The Calling of Saints Peter and Andrew (detail), Master of the Brussels Initials from a missal commissioned by Bishop Cosimo de’ Migliorati of Bologna, c1389–1404; J Paul Getty Museum

Fr Thomas’s homily at Mass on the Third Sunday after Epiphany (24 January)

“Immediately they left their nets and followed him.”

There’s a real and powerful immediacy to this exchange. Our Lord calls to Simon Peter and Andrew, and then to James and John — how do they react? Do they go home to ponder his offer slowly? Do they take some time to make sure that the fishing nets are safely stored away? Do they explain the situation to their families? Do they plan a going-away party to say good-bye to everybody?

No — they go with him, and go with him immediately.

In fact, this is something which we’re going to hear quite often this year. For the most part, our Sunday Gospels this year are taken from S. Mark and his entire Gospel is almost breathless in the way he seeks to express the urgency of Christ’s message. S. Matthew begins his account with a genealogy — a traditional way of expressing the importance of a person; S. Luke fills in various details of Christ’s birth; S. John has that deeply moving and famous exposition of the word made flesh — but S. Mark simply tells us that he is relating the ‘Gospel of Jesus Christ the Son of God’ and within the first ten verses he has already reached Christ’s Baptism.

This urgency continues in today’s reading — having been summoned those four first disciples begin to follow Christ immediately. There is no waiting around; there is no pause for thought; there is no careful preparation.

But this is the reality of meeting with Christ. Remember that this was no ordinary person whom they met — this was God incarnate. In some ways we could have walked past Christ in the streets without giving him a second look — the whole point of the incarnation is that he is one of us, and so he wouldn’t stand out in terms of his appearance. But at the same time, when he meets with people, something deep within him links to them — they are drawn to him, they are puzzled by him, they try to trick him, they ask him questions, all sorts of different reactions, but they find it impossible to ignore him.
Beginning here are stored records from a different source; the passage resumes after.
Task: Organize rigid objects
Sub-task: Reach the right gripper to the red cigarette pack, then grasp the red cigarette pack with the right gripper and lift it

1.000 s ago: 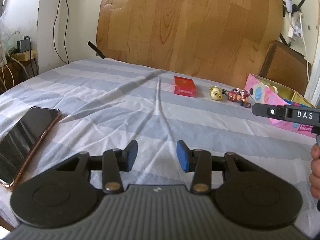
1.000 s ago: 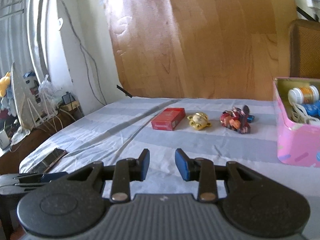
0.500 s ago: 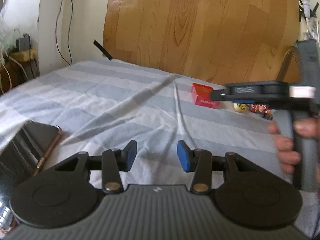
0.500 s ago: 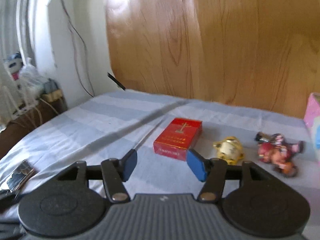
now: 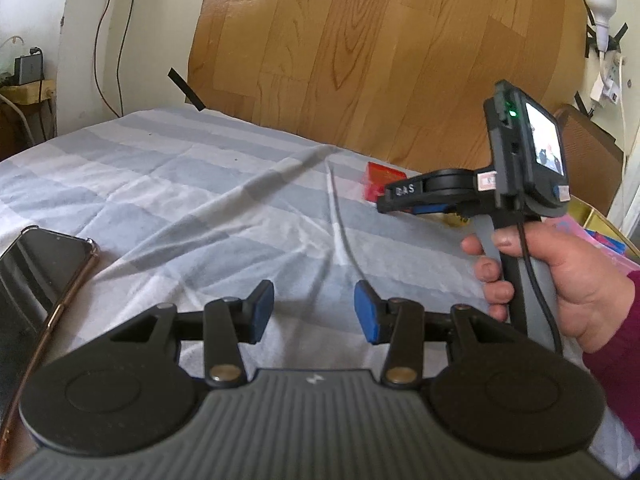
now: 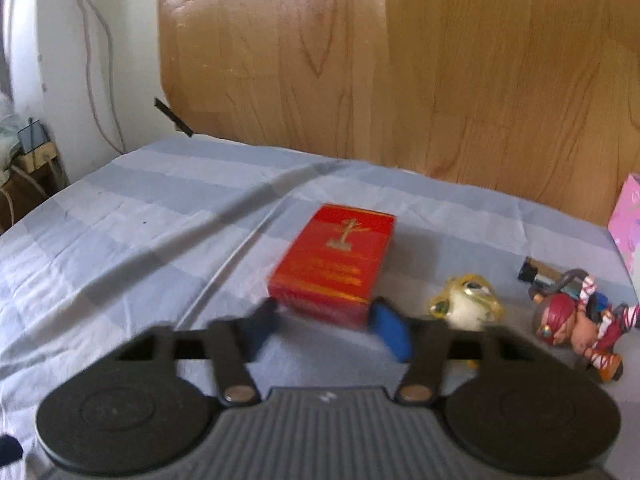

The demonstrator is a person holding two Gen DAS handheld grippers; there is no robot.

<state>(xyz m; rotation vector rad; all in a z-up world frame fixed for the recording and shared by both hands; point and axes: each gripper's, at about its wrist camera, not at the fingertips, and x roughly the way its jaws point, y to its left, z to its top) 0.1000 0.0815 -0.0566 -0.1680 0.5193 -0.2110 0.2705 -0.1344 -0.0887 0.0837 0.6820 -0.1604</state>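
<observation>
The right claw (image 6: 324, 330) hangs low over the bed (image 6: 132, 248), spread wide and empty, with the red box (image 6: 334, 260) lying flat just ahead of its fingertips. A yellow toy (image 6: 466, 300) and a figurine (image 6: 580, 320) lie to its right. The left claw (image 5: 314, 312), also wide and empty, hovers farther back beside a phone (image 5: 28, 280).

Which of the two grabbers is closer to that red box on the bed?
Right. The right gripper has its open jaws at the red box's near end. The left gripper hangs far back, open over bare sheet.
</observation>
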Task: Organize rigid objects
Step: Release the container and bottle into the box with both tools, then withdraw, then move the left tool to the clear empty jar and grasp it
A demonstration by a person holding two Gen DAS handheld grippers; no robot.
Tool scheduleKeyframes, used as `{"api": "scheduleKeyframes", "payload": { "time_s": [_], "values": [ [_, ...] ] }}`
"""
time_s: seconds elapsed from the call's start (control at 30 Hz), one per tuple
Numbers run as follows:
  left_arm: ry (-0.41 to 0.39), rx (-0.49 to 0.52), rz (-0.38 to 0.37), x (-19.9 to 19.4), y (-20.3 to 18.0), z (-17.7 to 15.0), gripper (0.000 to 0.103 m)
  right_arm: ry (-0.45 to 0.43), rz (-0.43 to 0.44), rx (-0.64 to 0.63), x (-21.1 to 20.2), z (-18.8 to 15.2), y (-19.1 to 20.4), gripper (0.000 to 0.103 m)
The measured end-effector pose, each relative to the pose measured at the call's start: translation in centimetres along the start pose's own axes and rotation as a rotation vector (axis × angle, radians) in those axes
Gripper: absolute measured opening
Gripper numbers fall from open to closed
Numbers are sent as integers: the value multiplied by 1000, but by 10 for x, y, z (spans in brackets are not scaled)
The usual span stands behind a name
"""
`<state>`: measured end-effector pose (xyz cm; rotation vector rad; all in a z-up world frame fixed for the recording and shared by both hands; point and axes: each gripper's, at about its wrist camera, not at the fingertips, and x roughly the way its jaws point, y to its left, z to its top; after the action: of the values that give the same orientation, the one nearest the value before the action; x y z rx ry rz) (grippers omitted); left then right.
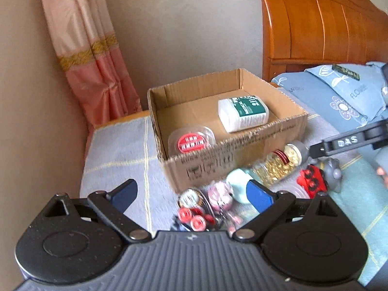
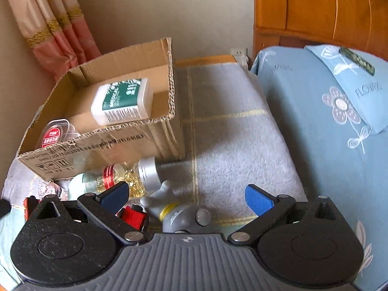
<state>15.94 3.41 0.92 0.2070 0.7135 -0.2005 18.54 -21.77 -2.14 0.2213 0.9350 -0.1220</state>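
Lettering "DAS" on right tool [image 1: 344,141], "FLOWER" on pillow [image 2: 359,82], both tools spread wide, left tool [image 1: 191,194] empty

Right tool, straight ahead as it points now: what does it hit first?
Probably the grey toy figure, lying low between the open fingers of the right tool. If it passes above that, only the grey blanket lies ahead, with the cardboard box off to the left. Depth is unclear.

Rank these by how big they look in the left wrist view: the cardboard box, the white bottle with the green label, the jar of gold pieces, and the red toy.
1. cardboard box
2. white bottle
3. jar of gold pieces, close to the bottle, so that order is unsure
4. red toy
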Motion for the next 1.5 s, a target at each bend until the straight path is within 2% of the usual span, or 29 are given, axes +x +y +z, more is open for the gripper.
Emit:
{"api": "scheduleKeyframes", "payload": {
  "time_s": [0.17, 0.3, 0.4, 1.0, 1.17, 1.33, 1.5],
  "values": [
    [-2, -25, 32, -6, -6, -17, 96, 18, -18, 13, 11, -3, 3, 103],
    [16, -25, 8, -7, -12, -27, 96, -1, -41, 33, 16, -7, -2, 103],
    [25, -36, -12, -8, -14, -32, 96, -1, -8, 62, 14, -13, -9, 103],
    [21, -71, -11, -18, -4, -40, 96, -49, 92, -7, -50, -55, -42, 103],
    [21, -77, -9, -18, -3, -40, 96, -53, 104, -91, -61, -75, -47, 103],
    [19, -65, -19, -20, -6, -42, 96, -55, 93, -259, -65, -99, -44, 103],
    [27, -50, -18, -20, -13, -43, 96, 24, 90, -406, -44, -127, -30, 103]
  ]
}}
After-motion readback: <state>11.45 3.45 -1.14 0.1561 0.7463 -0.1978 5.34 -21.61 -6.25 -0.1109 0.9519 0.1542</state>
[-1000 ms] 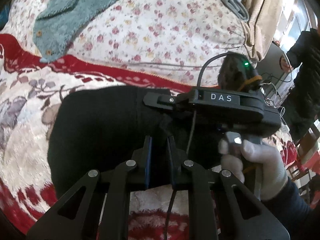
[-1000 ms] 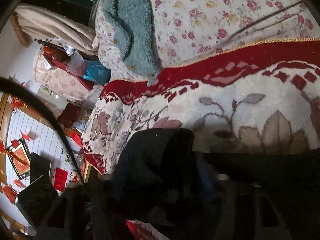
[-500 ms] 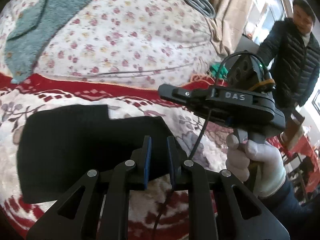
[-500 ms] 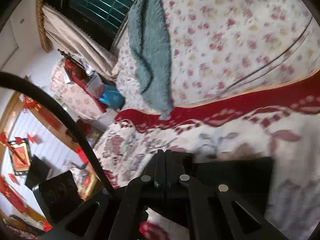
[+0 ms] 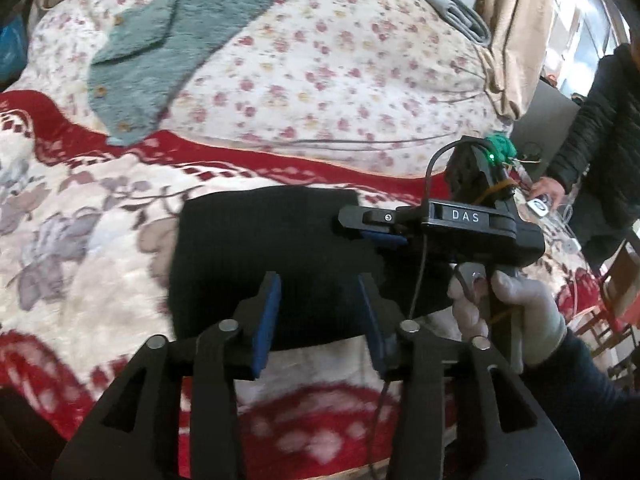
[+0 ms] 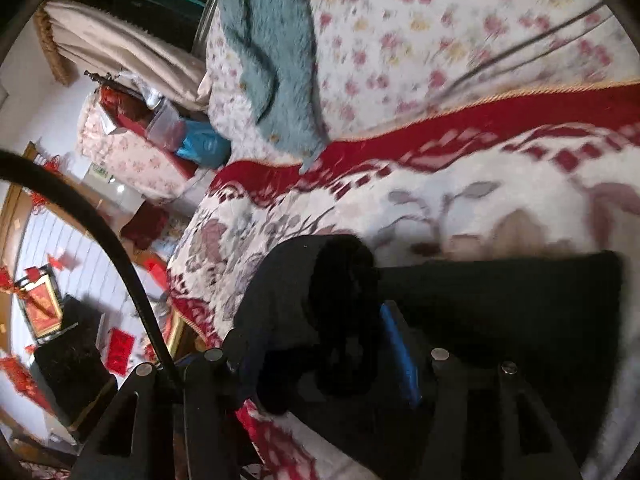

Once he has been encountered he can’t simply be left behind.

So those disciples saw something in Christ — who knows quite what it was — but certainly they had an encounter with something profound, and so when he called on them to follow him this wasn’t a moment for equivocation — it wasn’t the time to stop and think about things. Once the challenge was put there, it was time to accept it.

The same is true of us. We have all had that encounter with Christ: he isn’t just another person we can walk past in the street. And indeed each of us in our own ways have been called to our own mission. That mission will be rather different from Saints Peter, Andrew, James, and John because it will be our mission and not theirs. But at the same time, it will be precisely the same mission, because Christ summed up the mission rather simply: ‘follow me.’

Those two words are words which we all hear — the details of what following Christ involves will be somewhat different for each of us, but the central message is the same. The same for us as for S. Peter — and indeed for every single Christian who has met with Christ ever since that moment.

The question is how are we going to react. Do we respond like those first disciples — do we recognise in Christ that something special, the thing which sets him apart from every other person to have walked this earth? Do we see that he is, as he would himself tell us later in the Gospel, ‘the way, the truth, and the life’?

If we do see this — if we do recognise him for what he truly is, then what are we waiting for? What Christ is, and what he offers to us, is so entirely different, so vastly better than anything which the world could offer that not only would it be madness to turn his offer down; it would be madness to anything other than embrace his offer fully, completely…and immediately.

Those four disciples saw that — and then they responded in the right way. They followed Christ, they learnt from him, they saw his miracles, they lost him at the Crucifixion and then were reunited after the Resurrection. Then they spent the rest of their lives chasing right across the known world trying to get others to do what they had done — to follow Christ. Except for S. John, they all allowed themselves to be killed rather than deny this man they had been following — this was the effect which their encounter with him had been. And now they can never be separated from him, because they are united with him in heaven. All of this because they heard those words — “follow me” — and they immediately followed him.

Those Saints now give this challenge to us — we have heard him, but how are we reacting? Are we reacting like they did? There is no promise that it’s going to be easy — it certainly wasn’t for those four disciples. There is no promise that we’re going to enjoy every moment of it — those disciples certainly didn’t. But there is a promise through everything Christ will be with us — we are following him after all. And if we follow him closely, then we can never be far away from him. And there is a promise that if we unite ourselves to him then he will never abandon us, nothing will be able to separate us from him.

As we go through this year — as we hear often that tone of urgency from S. Mark — let us reflect whether we are have the same spirit of urgency as those four disciples had. Let us ask for their prayers in seeking to imitate them as we too follow Christ, and follow him immediately.